Higher centre control:
• Voluntary control (cerebral cortex) — you CAN hold your breath or hyperventilate deliberately, but only to a point. Rising CO₂ eventually overrides cortical control.
• Limbic system — emotional breathing (sighing, gasping with fear)
• Hypothalamus — temperature regulation affects breathing rate
Chemical Regulation of Breathing (PY6.12)
Chemical control of breathing is the body's way of matching ventilation to metabolic demand.

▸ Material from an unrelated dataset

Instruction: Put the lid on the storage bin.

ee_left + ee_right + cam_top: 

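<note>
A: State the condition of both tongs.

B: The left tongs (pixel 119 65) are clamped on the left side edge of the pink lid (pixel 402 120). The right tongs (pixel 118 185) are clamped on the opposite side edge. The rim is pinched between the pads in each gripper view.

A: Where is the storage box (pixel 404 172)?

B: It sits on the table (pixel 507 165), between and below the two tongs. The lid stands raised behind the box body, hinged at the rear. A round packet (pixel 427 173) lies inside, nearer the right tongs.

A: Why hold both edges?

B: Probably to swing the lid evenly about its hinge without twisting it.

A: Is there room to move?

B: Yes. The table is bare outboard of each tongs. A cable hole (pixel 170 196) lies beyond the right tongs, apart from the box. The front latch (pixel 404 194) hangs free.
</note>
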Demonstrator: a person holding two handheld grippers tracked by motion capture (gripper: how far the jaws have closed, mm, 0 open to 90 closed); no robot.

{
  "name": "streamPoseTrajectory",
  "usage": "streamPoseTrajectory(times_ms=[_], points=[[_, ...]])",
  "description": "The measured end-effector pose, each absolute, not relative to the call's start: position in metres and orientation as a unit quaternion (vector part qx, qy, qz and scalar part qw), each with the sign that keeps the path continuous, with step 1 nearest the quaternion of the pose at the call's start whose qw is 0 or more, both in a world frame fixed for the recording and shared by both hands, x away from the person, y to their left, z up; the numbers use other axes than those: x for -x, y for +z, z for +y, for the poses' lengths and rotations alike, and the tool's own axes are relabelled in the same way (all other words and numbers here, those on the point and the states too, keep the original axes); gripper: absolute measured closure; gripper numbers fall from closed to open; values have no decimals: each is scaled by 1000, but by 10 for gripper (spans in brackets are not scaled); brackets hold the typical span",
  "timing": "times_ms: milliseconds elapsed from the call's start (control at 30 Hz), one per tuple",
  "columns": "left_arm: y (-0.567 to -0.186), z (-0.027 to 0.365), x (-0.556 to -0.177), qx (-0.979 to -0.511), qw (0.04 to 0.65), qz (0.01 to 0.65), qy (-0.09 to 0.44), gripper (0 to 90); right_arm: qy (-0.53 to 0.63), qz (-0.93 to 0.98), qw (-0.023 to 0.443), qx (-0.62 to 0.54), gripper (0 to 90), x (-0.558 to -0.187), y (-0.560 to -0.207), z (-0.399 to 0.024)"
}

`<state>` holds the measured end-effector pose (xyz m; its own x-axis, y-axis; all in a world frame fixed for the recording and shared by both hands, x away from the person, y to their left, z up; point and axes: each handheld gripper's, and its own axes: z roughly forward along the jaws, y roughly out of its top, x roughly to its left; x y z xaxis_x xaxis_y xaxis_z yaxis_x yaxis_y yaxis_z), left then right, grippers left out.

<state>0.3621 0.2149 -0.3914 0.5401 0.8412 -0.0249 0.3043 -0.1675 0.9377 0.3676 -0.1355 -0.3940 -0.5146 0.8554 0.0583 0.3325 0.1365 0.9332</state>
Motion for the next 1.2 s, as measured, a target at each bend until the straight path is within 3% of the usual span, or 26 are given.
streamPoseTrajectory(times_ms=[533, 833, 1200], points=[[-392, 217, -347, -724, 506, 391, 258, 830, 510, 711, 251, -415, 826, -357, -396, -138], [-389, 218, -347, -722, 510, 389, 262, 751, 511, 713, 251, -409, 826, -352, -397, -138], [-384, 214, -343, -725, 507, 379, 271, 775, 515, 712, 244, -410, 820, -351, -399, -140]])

Three stimuli are monitored: CO₂ (the most powerful), H⁺ (pH), and O₂.
Central chemoreceptors (on the ventrolateral surface of the medulla):
• Respond to H⁺ in the CSF (cerebrospinal fluid)

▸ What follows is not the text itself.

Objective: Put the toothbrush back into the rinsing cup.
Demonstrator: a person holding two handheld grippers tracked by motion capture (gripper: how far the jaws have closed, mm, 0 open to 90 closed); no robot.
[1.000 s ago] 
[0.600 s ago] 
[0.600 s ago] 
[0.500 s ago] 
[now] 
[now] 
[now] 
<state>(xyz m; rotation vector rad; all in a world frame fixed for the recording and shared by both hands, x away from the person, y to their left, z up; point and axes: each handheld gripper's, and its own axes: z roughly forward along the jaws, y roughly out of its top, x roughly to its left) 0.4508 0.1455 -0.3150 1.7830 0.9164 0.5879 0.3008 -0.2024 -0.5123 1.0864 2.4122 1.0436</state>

• CO₂ crosses the blood-brain barrier freely → reacts with H₂O → H₂CO₃ → H⁺ + HCO₃⁻ → the H⁺ stimulates the central chemoreceptors
• CO₂ is the primary driver of ventilation through this mechanism
• Responsible for ~80% of the chemical drive to breathe
• In chronic CO₂ retention (COPD), central chemoreceptors gradually reset to tolerate high CO₂ → the hypoxic drive (peripheral chemoreceptors) becomes the main stimulus → giving high-flow O₂ can abolish this drive → hypoventilation → CO₂ narcosis
Peripheral chemoreceptors:
• Carotid bodies (at the bifurcation of the common carotid, innervated by the glossopharyngeal nerve CN IX) — the MAIN peripheral chemoreceptors
• Aortic bodies (in the aortic arch, innervated by the vagus nerve CN X) — minor role
• Respond to: ↓PaO₂ (primary), ↑PaCO₂, and ↑H⁺ (↓pH)
• O₂ response: significant stimulation occurs only when PaO₂ drops below 60 mmHg — this correlates with the steep portion of the ODC where saturation begins to fall rapidly
• They respond to PaO₂ (dissolved O₂), NOT to O₂ content — so anaemia (low Hb but normal PaO₂) does NOT stimulate the peripheral chemoreceptors
Response hierarchy:
1. CO₂ is the most potent stimulus under normal conditions — a rise of just 2 mmHg PaCO₂ can double ventilation
2. O₂ becomes the dominant driver only in chronic CO₂ retention or when PaO₂ < 60 mmHg
3. pH (metabolic acidosis) can independently stimulate ventilation — this is Kussmaul breathing (deep, rapid) in diabetic ketoacidosis
CLINICAL PEARL
The oxygen therapy paradox in COPD: In chronic CO₂ retainers (severe COPD), central chemoreceptors have adapted to high CO₂ and no longer respond to it. Breathing is now driven by the hypoxic drive from peripheral chemoreceptors responding to low PaO₂. If you give high-flow O₂ and raise PaO₂ above 60 mmHg, you abolish the hypoxic drive → the patient hypoventilates → CO₂ rises further → CO₂ narcosis → respiratory arrest. Treatment: controlled oxygen at 24–28% via Venturi mask, titrated to SpO₂ 88–92%. Monitor with arterial blood gases.
SELF-CHECK
The most powerful chemical stimulus for ventilation under normal physiological conditions is:
A. Low PaO₂ acting on peripheral chemoreceptors
B. High PaCO₂ acting on central chemoreceptors (via CSF H⁺)
C. Low blood pH acting on aortic bodies
D. High PaO₂ acting on carotid bodies
Reveal Answer
Answer: B. High PaCO₂ acting on central chemoreceptors (via CSF H⁺)
Under normal conditions, CO₂ is the most potent stimulus for ventilation. CO₂ crosses the blood-brain barrier → forms H⁺ in the CSF → stimulates central chemoreceptors on the ventrolateral medulla → increases ventilation. A rise of just 2 mmHg PaCO₂ can double ventilation. O₂ becomes the primary driver only when PaO₂ drops below 60 mmHg or in chronic CO₂ retention.